13. There is in my judgement no doubt that the Judge has failed to take proper account of the medical evidence that was before him and indeed that the conclusions reached appear to fly in the face of that medical evidence. It is, as noted in the grant of permission a narrow issue. The Appellant claimed to have been beaten and raped on two occasions. The first in 1990 and the second in 2011. On the second occasion only she claimed to have been tortured by being burned with cigarettes and cigarette lighters. Medical evidence from two experts, Dr Nelki and Dr Griggs, was before the First-tier Tribunal. One of these experts, Dr Griggs, gave oral evidence. Both experts noted the Appellant's account, noted her injuries and came to the conclusion that her injuries, both physical and mental were highly consistent with her account.
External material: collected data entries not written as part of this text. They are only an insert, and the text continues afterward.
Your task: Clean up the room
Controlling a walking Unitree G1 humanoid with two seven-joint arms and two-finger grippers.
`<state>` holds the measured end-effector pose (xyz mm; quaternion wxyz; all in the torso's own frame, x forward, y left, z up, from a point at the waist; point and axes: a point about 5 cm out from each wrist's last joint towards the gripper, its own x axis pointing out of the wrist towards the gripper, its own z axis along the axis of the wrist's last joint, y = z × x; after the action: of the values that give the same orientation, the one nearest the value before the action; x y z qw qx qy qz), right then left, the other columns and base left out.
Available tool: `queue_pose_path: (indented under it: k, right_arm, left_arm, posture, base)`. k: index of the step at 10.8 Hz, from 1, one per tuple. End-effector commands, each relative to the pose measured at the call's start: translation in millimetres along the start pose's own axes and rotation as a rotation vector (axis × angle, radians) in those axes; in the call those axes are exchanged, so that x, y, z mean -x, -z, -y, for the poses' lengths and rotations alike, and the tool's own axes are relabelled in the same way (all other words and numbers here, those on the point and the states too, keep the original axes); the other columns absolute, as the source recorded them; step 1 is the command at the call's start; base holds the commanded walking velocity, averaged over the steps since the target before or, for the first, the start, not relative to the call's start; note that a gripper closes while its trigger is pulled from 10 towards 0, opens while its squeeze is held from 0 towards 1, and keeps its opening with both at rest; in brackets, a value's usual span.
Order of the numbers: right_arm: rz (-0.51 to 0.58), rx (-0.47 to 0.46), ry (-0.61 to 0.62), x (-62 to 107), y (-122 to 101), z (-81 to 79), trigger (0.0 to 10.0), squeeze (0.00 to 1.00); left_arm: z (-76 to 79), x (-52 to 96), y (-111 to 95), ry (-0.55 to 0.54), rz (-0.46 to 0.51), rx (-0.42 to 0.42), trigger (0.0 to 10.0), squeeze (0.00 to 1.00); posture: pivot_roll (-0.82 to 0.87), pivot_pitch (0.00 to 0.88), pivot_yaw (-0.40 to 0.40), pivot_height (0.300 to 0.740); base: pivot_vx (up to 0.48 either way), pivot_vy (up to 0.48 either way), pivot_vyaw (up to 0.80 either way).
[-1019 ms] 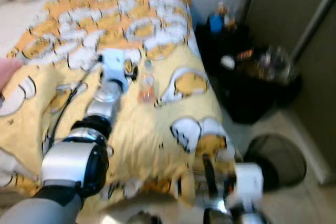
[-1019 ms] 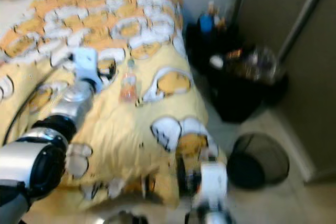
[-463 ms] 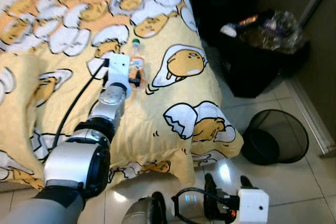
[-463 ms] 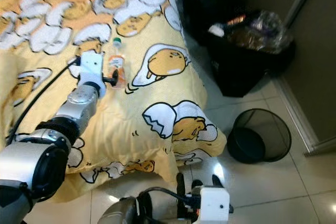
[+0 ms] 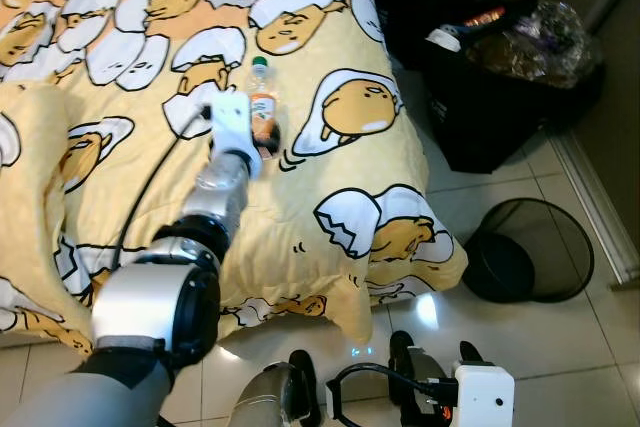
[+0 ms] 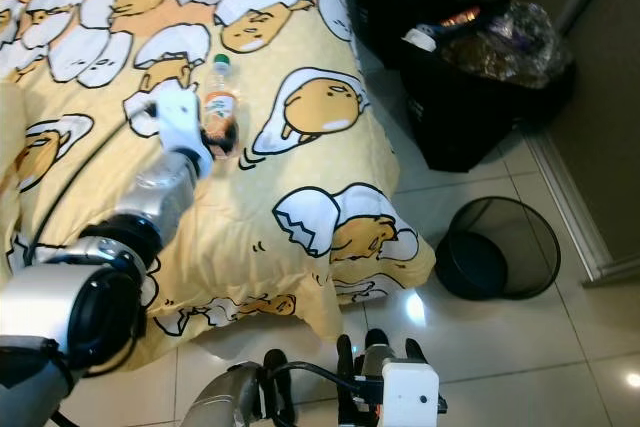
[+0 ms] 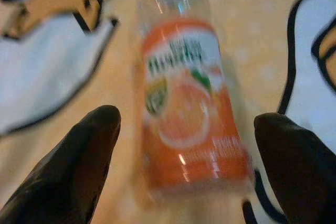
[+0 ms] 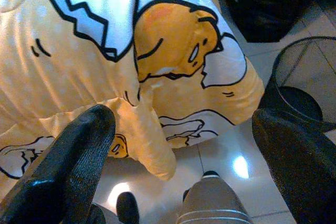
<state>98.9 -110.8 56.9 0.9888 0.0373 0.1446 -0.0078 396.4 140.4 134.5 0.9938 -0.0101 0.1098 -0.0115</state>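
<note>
A small plastic bottle with an orange label and green cap lies on the yellow egg-print bedspread. My left arm stretches over the bed, and its gripper sits at the bottle's lower end. In the left wrist view the bottle lies between the two spread black fingers, which stand open on either side without closing on it. My right gripper hangs low by the bed's foot, open, with nothing between its fingers; its white wrist block shows over the tiled floor.
A black mesh wastebasket stands on the tiles right of the bed's corner. Behind it a black bin brims with bags and rubbish. A grey wall or door runs along the right. The bedspread hangs over the bed's edge.
The camera has tilted down and steadied. My left gripper has reached farther up the bed, so its fingers now flank the bottle's lower end. The right arm has hardly moved.
</note>
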Motion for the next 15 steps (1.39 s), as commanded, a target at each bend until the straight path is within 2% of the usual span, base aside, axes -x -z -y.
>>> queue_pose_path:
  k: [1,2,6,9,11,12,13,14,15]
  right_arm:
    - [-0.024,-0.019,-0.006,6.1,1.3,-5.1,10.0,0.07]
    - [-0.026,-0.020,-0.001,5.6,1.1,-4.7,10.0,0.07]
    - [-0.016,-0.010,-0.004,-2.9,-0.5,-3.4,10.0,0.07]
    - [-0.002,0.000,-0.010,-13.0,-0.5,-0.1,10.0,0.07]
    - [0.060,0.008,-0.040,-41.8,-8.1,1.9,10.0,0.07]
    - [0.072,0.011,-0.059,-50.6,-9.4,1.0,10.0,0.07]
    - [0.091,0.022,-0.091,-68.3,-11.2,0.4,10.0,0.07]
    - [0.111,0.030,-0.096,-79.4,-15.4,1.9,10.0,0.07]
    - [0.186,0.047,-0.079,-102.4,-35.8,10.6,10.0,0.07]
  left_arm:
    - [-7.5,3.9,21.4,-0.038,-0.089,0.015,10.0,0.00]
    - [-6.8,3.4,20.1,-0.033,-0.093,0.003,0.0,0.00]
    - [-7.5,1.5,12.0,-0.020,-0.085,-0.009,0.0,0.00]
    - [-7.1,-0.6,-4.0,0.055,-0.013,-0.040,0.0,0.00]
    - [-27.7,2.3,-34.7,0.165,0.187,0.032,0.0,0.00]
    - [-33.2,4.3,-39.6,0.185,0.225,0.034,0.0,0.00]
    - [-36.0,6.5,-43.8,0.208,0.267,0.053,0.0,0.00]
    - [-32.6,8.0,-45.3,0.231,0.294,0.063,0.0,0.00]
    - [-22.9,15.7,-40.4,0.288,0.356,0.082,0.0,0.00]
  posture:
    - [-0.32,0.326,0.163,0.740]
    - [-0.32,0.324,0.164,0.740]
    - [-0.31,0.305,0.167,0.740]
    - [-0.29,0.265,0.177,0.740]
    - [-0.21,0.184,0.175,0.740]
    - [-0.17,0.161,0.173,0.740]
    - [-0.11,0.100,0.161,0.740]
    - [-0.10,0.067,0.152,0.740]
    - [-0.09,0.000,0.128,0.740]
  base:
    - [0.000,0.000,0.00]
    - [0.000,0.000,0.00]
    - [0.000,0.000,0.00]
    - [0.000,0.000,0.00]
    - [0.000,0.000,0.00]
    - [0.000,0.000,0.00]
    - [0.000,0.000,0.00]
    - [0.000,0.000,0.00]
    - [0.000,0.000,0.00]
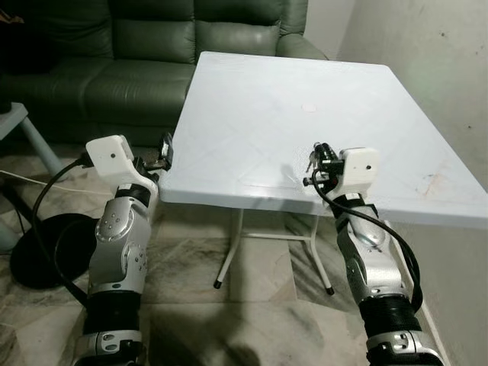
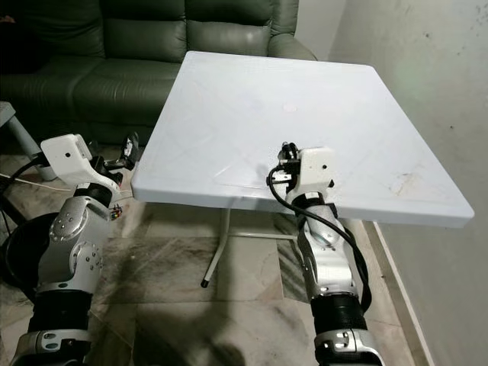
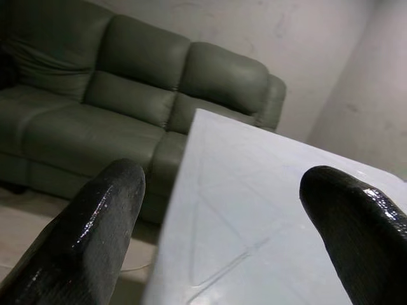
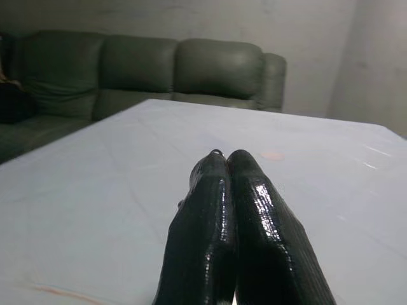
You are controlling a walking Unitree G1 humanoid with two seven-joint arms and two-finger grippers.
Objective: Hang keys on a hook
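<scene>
My right gripper (image 1: 320,155) hovers just above the white table (image 1: 259,91) near its front edge. Its fingers (image 4: 254,216) are pressed together. A thin metal ring of the keys (image 4: 217,152) peeks out at the tips, and a small metal piece of the keys (image 1: 309,164) hangs beside the gripper. My left gripper (image 1: 165,151) is raised at the table's front left corner, just off the edge. The left fingers (image 3: 95,229) stand wide apart with nothing between them.
A dark green sofa (image 1: 152,46) stands behind the table. A pale wall (image 1: 435,69) runs close along the right side. On the tiled floor at the left lie a black round base (image 1: 38,252) and a cable. The table has thin white legs (image 1: 229,259).
</scene>
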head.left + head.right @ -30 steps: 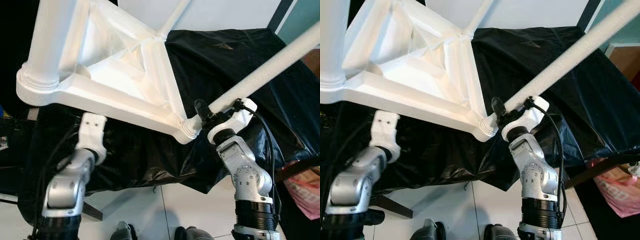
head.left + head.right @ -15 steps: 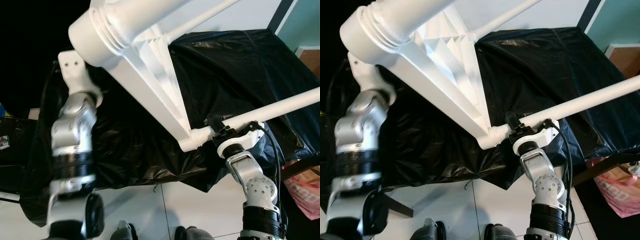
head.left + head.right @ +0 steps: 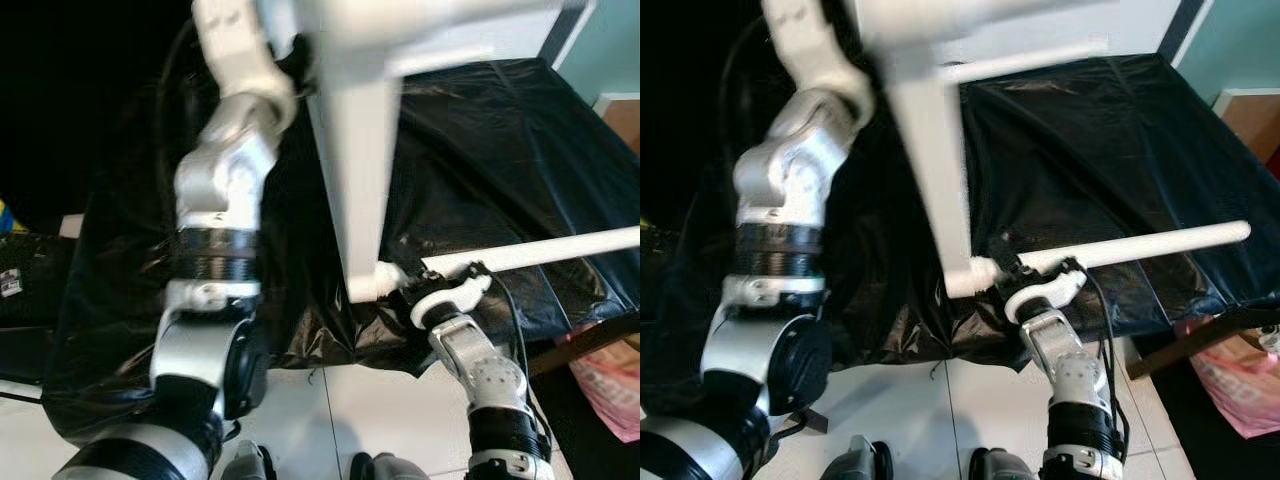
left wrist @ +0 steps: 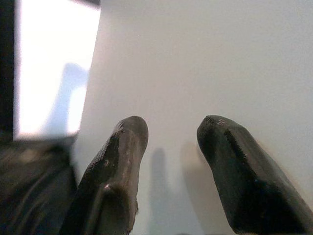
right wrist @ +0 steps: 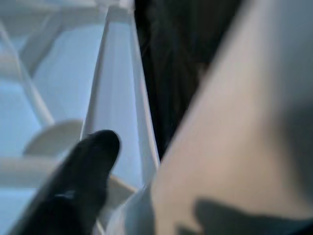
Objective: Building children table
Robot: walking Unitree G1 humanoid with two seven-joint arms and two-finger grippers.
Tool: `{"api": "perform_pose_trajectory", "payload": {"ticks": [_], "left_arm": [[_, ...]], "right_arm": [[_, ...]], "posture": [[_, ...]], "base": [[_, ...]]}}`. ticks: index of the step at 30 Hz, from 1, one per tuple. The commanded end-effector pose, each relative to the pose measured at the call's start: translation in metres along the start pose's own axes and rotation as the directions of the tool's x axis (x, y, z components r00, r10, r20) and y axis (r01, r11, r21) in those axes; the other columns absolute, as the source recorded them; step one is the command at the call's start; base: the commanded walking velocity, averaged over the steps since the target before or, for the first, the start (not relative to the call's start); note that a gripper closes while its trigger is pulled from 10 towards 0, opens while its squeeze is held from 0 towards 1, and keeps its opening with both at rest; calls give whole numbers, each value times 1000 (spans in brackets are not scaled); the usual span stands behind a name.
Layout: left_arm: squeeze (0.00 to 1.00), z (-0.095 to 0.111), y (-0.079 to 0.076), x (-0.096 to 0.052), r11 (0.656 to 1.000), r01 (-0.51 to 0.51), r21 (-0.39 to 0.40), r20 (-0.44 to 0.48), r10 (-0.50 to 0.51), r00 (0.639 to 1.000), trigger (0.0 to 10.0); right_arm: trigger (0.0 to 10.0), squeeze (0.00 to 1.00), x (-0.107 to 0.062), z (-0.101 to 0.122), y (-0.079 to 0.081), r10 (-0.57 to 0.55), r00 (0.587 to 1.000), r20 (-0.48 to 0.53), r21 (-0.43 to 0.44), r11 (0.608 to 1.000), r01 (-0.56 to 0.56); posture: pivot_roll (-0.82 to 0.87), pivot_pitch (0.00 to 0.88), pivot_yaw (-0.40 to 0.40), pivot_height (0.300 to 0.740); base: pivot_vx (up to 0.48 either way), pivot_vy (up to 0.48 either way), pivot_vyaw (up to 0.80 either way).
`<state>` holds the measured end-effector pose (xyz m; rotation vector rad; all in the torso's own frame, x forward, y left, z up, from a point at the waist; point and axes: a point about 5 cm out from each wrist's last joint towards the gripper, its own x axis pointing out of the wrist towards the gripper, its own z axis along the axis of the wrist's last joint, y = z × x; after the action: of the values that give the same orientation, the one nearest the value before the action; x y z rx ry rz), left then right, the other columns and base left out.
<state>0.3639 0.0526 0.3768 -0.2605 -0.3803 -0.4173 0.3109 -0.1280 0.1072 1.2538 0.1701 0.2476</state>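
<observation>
At the low corner of the white table top, the right gripper is closed around a white table leg, right where that leg meets the corner socket. In the right wrist view one black finger is seen beside the thick pale leg, with the ribbed underside of the table top beyond it. The leg is held nearly level and runs from the gripper toward the robot's right, above a black plastic sheet draped over the furniture behind. The table top is turned up on edge, blurred, and rises steeply from the gripped corner toward the top of the head views. The left gripper is held high against a flat white face of the table top; its two black fingers are spread apart with the plain surface visible between them. The left arm is raised upright alongside the panel. White floor tiles are seen below.
</observation>
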Motion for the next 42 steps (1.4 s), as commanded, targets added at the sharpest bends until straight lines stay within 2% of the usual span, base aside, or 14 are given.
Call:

The Judge refers to and considers this evidence finding it "incontrovertible" that the Appellant has both the physical and mental scars "vividly described in the reports" and accepts "entirely the evidence of Dr Nelki and Dr Griggs".
14. Nevertheless the Judge goes on to conclude that the "symptoms stem from the trauma suffered as a teenager and or her current circumstances and not from the claimed events in 2011". It must, in my judgment, be very unlikely that a medical expert whose expertise and conclusions are otherwise could wrongly attribute physical scars said to have been the result of injuries inflicted in 2011 to injuries that had in fact been inflicted some 21 years earlier. It is also open to doubt that a medical expert accepted would wrongly attribute ongoing mental trauma to events taking place 25 years ago rather than events occurring only 4 years ago. These are certainly not conclusions that the Judge could have rationally reached without first raising the issue with the medical expert giving oral evidence.
15. My conclusion from all of the above is that the findings made are unsafe. There is in my judgement a material error of law and the nature of the error of law goes to the root of the adverse credibility finding and is such that the determination falls to be set aside. The only fair and proper course is a full rehearing of this appeal with no findings preserved. As this is a full rehearing and in accordance with the President's direction this matter is suitable for and should be remitted to the First-tier Tribunal.
Summary
16. The decision of the First-tier Tribunal involved the making of a material error of law. I set aside that decision and remit the matter to the First-tier Tribunal with no findings preserved.